[OPE-L:8154] Re: Re: philosophy and political economy

From: Rakesh Bhandari (rakeshb@stanford.edu)
Date: Tue Dec 10 2002 - 12:36:11 EST


Andy B writes in 8126:

>
>>  And even if such self
>>  moving active matter is already implicit in the mechanistic worldview
>>  since the principle of inertia clearly states that a body continues in
>>  its state of rest or uniform motion unless compelled to change  to
>>  change by forces impressed upon it and thus renders self-motion or
>>  Leibnzian conatus rather than extension fundamental to matter--I
>  > understand this to be have been your main point in 8115--
>
>It is true that the the law to which you refer is consonant with the
>notion that matter is inherently in motion. This certainly does not
>mean that extension is inessential to matter. Even considered at
>its most abstract, matter must have both extension and motion.



By the activity of matter do you mean the principle of inertia or 
something else? I am not sure whether extension has to be a property 
of matter.  If we are to settle on a property monism for 
matter--though there seems no reason to-- I think activity or change 
would be a better candidate though it is perhaps not clear that 
metaphysical entities (God, ghosts, collective memory) do not "have" 
activity or change as a property.

I think that we are agreed that even mechanical materialism does not 
imply that matter is  inert as Engels underlined; that incorrect 
assumption or interpretation of mechanical materialism historically 
led to its rejection for idealism.

>
>Well, the real problem would arise if we do *not* allow that matter
self-organises.
>  Then once again we would have to ask what is it
>that organises 'matter' (where we for some reason deny 'matter'
>itself any organising principle)?
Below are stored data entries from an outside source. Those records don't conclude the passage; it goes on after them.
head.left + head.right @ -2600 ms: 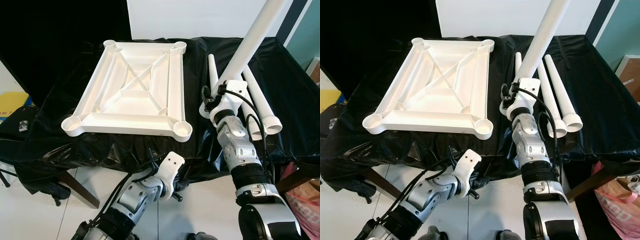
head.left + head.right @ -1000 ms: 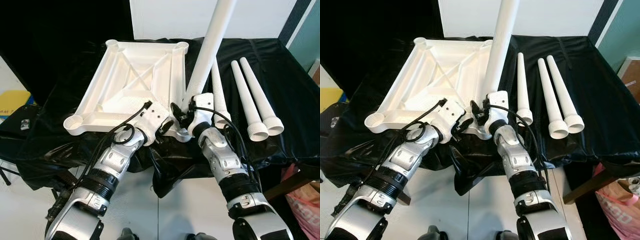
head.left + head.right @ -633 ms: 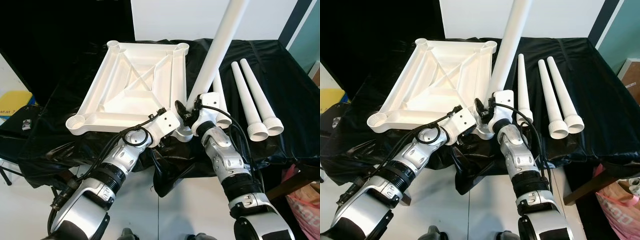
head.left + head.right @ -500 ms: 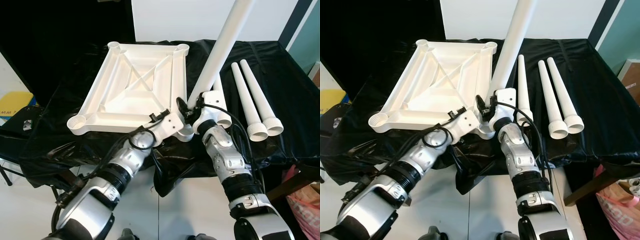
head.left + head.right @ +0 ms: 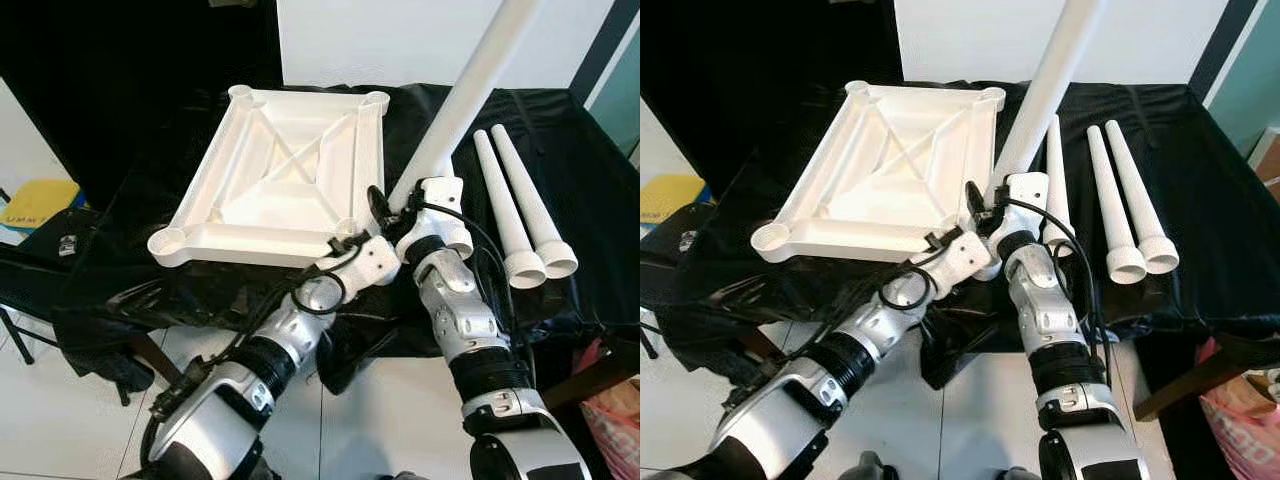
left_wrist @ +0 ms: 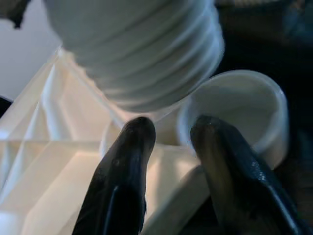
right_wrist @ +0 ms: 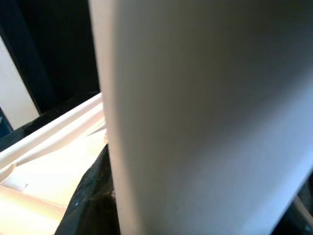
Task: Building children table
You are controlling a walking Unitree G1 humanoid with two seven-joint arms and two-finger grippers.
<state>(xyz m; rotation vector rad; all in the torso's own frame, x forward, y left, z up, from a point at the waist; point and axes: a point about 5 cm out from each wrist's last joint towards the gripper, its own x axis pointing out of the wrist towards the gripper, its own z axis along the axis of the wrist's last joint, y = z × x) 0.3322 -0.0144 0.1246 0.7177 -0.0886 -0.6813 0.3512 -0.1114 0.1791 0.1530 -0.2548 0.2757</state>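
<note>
White tabletop [image 5: 285, 185] lying upside down on the counter [image 5: 560, 170] draped in black sheeting, ribs and diagonal braces facing up, a round socket at each corner; near right corner socket [image 6: 234, 110] mostly hidden in the head views behind the two wrists.

Right hand [image 5: 398, 205] closed on a white leg [image 5: 470, 85], held steeply tilted, upper end cut off by the top edge of the picture; lower end hidden in the head views behind the wrist housing; fingers themselves hard to make out there. In the right wrist view, leg [image 7: 210, 117] so close as to be a blurred pale mass, with a dark finger edge [image 7: 95, 196] just visible beside it.

Left hand [image 6: 171, 152] at the near right corner of the tabletop, two black fingers [image 6: 124, 171] slightly parted, holding nothing; threaded end of the leg [image 6: 146, 54] hanging just above the fingertips and the socket; cannot tell whether thread and socket touch.

Three more white legs on the sheeting to the right of the tabletop: one [image 5: 1055, 170] partly hidden behind the right wrist, two [image 5: 520, 210] lying side by side, well apart from the tabletop, open ends toward the robot.

Yellow object [image 5: 40, 200] at far left, low down, partly cut off.
</note>
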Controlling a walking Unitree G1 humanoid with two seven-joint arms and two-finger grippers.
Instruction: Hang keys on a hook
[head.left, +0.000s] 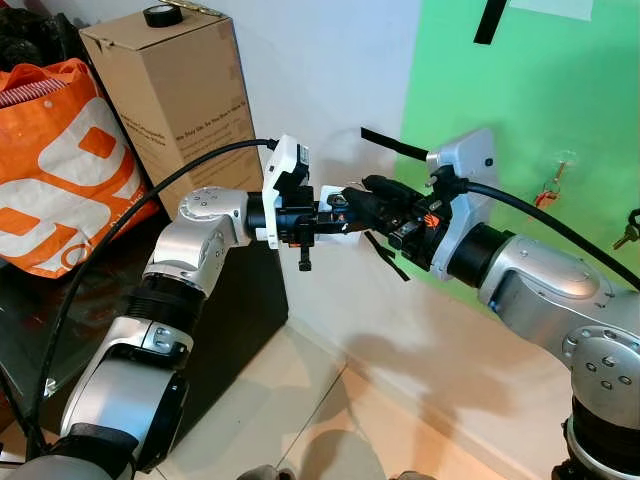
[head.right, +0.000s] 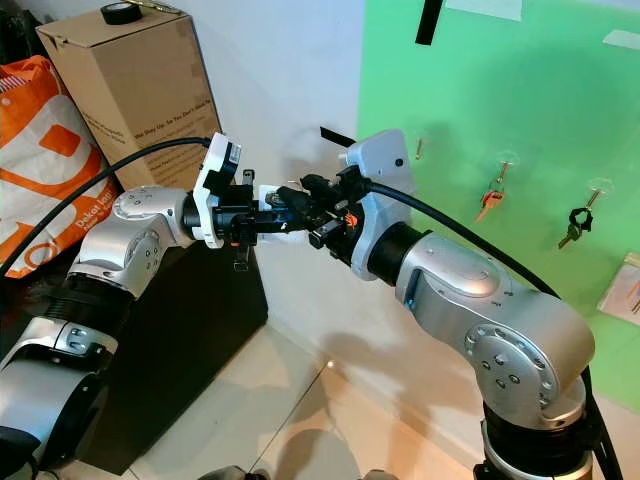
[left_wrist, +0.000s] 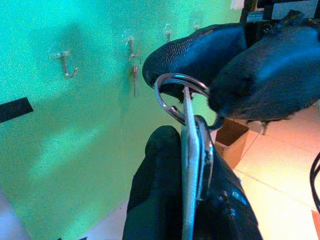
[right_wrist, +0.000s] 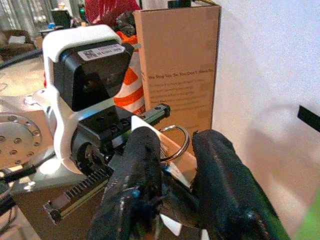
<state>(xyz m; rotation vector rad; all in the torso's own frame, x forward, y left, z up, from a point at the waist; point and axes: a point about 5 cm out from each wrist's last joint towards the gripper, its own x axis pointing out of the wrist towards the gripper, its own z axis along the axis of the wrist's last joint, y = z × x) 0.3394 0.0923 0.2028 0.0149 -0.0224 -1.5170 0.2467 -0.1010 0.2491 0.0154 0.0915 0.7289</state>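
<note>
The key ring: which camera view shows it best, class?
The left wrist view: the key ring is close and sharp, its key pinched in the left gripper. The right wrist view shows part of the loop; the eye views hide it between the grippers.

A dark cabinet (head.left: 235, 300) stands on the pale tiled floor (head.left: 300, 400) beside the wall.

A white wall (head.left: 330, 60) is seen ahead, with a green panel (head.left: 560, 90) to the right, a tiled floor (head.left: 300, 400) below, and a cardboard box (head.left: 170, 90) at far left.
</note>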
If it is not matter itself then how can
>we avoid contradiction with the laws of physics? How can we avoid
>some mystical appeal to 'God' as in Descartes? Or perhaps we
>could suggest that it is Hegelian 'mind' / 'Spirit' that develops
>material form? But neither of these 'options' avoids self-
>contradiction I would argue. The reasonable view to take is then
>that matter is self-organising.


Yes but that is what is to be explained in materialist terms: how 
despite the tendency towards thermodynamic equilibrium does matter 
organize itself?

I am looking for  materialist explanations which allows us to go from 
the idea already implicit in the mechanical world view that matter 
moves itself to the possibility of self organizing (if not self 
complexifying) matter and wondering whether in making a materialist 
explanation of said transition the doctrine of materialism itself 
undergoes any substantial (dialectical?) modification. What do we 
mean by dialectical materialism (Levins and Lewontin), materialist 
dialectics (Ilynenkov), emergent materialism (Mario Bunge)?

You have already marked this change by introducing concepts such as 
emergence and levels of organization and the equivalence of energy 
and matter. At the very least, materialism has to be freed from 
reductionism and physicalism.

In Science and Society a few years back, Richard Levins compared 
dialectical materialism to systems analysis.